• [THE TASK]:
As you reproduce every line below, keep it exactly as written and leave out the images.
(Beginning of RECORDED DATA)
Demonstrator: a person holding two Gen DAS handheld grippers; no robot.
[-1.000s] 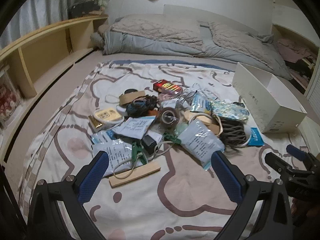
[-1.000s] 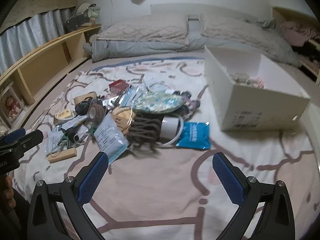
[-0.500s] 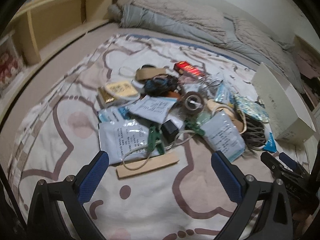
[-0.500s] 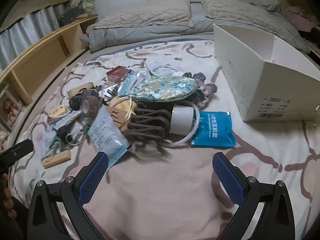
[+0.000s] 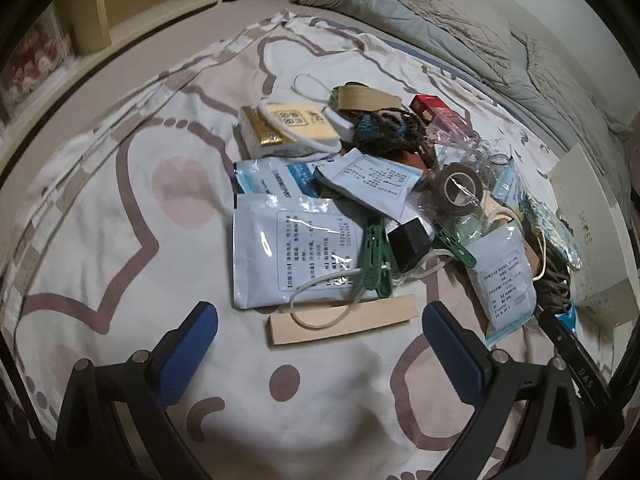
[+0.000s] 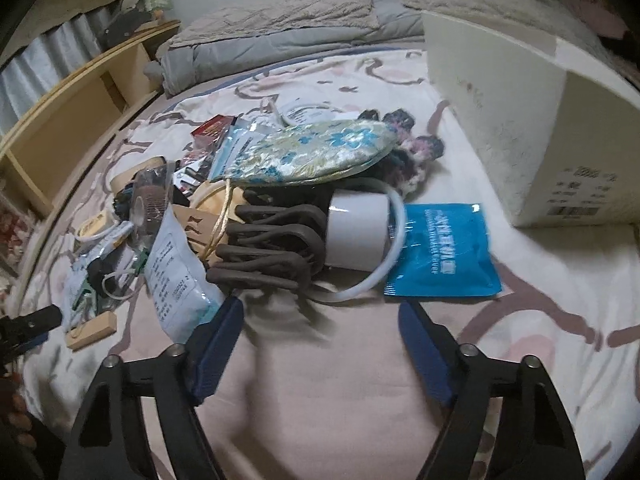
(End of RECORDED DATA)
• [RESPONSE AREA]:
Demonstrator: a person holding two Gen DAS handheld grippers; no robot.
[-1.000s] 
[-1.000s] 
[-0.500s] 
[-0.500s] 
[+0.000s] 
[+0.000s] 

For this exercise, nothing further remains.